• _The problem_: Return the data exactly, without pictures.

• _Information supplied_:

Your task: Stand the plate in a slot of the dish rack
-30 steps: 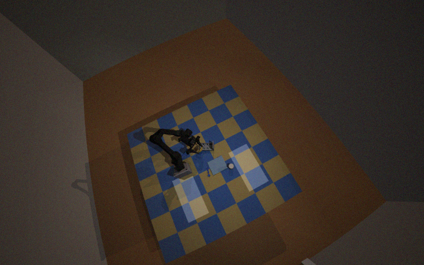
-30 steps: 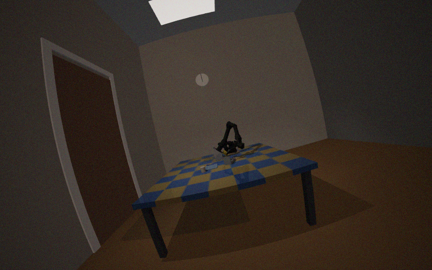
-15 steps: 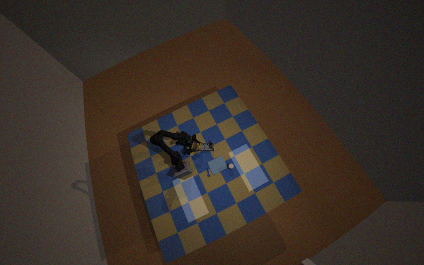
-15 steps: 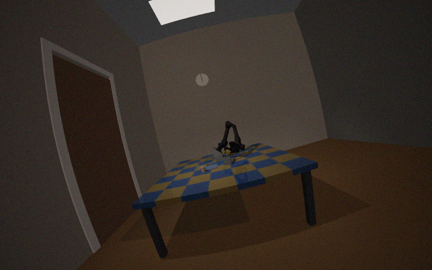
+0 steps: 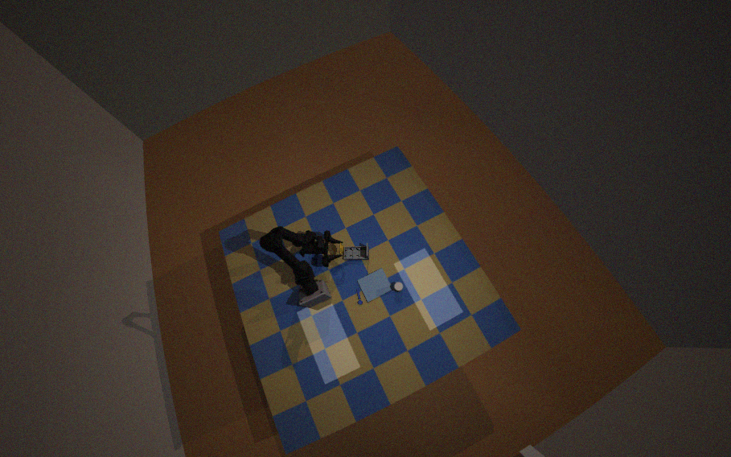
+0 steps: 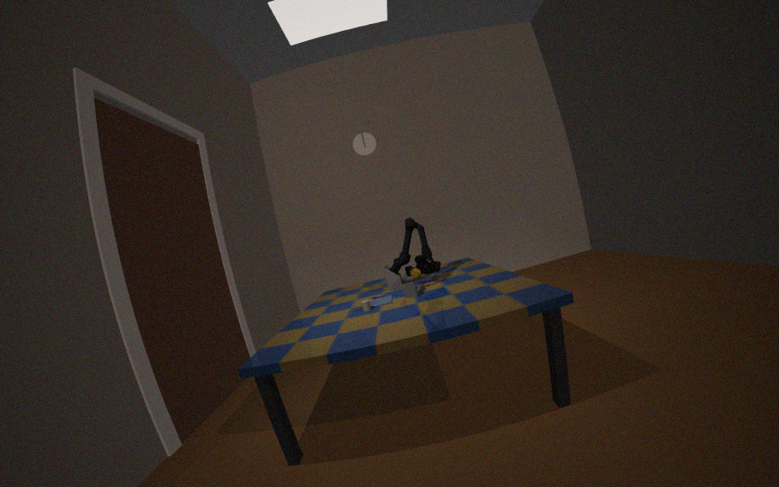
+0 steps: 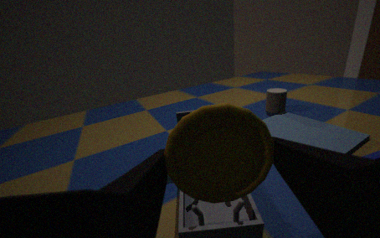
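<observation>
Plate [image 7: 218,152] stands on edge between the two dark fingers, its round yellow face turned toward the wrist camera. Jaws are closed on the plate, one finger at each side of its rim, left and right in the wrist view. Gripper [image 7: 219,184] holds it directly over the rack [image 7: 219,219]; the plate's lower edge overlaps the grey tray and the tops of the rails [image 7: 194,209], but contact with the rails or the tray floor cannot be told from this angle. Which slot the edge lines up with cannot be told either.

Top view: arm [image 5: 291,255] reaches from its base across the checkered table [image 5: 458,261], gripper [image 5: 337,251] at the near end of the rack [image 5: 355,251], a sliver of yellow plate [image 5: 338,250] showing just beside the rack's edge.

Other items: a flat blue board [image 7: 314,131] lies beyond the rack to the right in the wrist view, and a small grey cylinder [image 7: 276,100] stands upright just behind it. Both are apart from the plate.

Exterior view: arm [image 6: 413,244] is folded over the far part of the table [image 6: 392,333]; plate [image 6: 416,273] appears as a small yellow spot low by the gripper
</observation>
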`<state>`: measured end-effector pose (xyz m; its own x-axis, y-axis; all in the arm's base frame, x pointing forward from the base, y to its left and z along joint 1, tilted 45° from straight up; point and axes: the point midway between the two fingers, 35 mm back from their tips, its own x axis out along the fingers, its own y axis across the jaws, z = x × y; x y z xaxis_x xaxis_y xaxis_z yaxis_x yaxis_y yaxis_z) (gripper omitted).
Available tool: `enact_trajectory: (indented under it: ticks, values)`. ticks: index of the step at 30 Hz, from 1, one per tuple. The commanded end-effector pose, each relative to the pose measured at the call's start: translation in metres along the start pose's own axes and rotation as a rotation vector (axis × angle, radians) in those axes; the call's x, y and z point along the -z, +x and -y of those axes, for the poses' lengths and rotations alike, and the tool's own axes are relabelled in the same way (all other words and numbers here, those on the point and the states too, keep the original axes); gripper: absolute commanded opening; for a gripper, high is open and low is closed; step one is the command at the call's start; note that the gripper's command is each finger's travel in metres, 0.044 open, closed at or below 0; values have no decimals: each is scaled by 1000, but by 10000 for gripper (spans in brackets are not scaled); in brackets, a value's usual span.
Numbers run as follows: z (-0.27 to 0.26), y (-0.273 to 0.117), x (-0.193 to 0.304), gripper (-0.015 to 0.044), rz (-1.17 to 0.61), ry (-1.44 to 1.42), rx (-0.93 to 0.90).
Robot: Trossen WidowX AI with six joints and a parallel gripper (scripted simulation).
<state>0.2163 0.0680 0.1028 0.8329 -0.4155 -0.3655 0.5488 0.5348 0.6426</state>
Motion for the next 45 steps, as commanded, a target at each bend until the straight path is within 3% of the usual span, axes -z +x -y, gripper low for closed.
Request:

• _Output for this exercise_:
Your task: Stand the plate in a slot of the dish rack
-30 steps: 
-30 steps: 
-15 steps: 
-15 steps: 
+0 steps: 
+0 steps: 
+0 steps: 
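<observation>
Plate [image 7: 218,152] stands on edge between the two dark fingers, its round yellow face turned toward the wrist camera. Jaws are closed on the plate, one finger at each side of its rim, left and right in the wrist view. Gripper [image 7: 219,184] holds it directly over the rack [image 7: 219,219]; the plate's lower edge overlaps the grey tray and the tops of the rails [image 7: 194,209], but contact with the rails or the tray floor cannot be told from this angle. Which slot the edge lines up with cannot be told either.

Top view: arm [image 5: 291,255] reaches from its base across the checkered table [image 5: 458,261], gripper [image 5: 337,251] at the near end of the rack [image 5: 355,251], a sliver of yellow plate [image 5: 338,250] showing just beside the rack's edge.

Other items: a flat blue board [image 7: 314,131] lies beyond the rack to the right in the wrist view, and a small grey cylinder [image 7: 276,100] stands upright just behind it. Both are apart from the plate.

Exterior view: arm [image 6: 413,244] is folded over the far part of the table [image 6: 392,333]; plate [image 6: 416,273] appears as a small yellow spot low by the gripper
</observation>
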`<state>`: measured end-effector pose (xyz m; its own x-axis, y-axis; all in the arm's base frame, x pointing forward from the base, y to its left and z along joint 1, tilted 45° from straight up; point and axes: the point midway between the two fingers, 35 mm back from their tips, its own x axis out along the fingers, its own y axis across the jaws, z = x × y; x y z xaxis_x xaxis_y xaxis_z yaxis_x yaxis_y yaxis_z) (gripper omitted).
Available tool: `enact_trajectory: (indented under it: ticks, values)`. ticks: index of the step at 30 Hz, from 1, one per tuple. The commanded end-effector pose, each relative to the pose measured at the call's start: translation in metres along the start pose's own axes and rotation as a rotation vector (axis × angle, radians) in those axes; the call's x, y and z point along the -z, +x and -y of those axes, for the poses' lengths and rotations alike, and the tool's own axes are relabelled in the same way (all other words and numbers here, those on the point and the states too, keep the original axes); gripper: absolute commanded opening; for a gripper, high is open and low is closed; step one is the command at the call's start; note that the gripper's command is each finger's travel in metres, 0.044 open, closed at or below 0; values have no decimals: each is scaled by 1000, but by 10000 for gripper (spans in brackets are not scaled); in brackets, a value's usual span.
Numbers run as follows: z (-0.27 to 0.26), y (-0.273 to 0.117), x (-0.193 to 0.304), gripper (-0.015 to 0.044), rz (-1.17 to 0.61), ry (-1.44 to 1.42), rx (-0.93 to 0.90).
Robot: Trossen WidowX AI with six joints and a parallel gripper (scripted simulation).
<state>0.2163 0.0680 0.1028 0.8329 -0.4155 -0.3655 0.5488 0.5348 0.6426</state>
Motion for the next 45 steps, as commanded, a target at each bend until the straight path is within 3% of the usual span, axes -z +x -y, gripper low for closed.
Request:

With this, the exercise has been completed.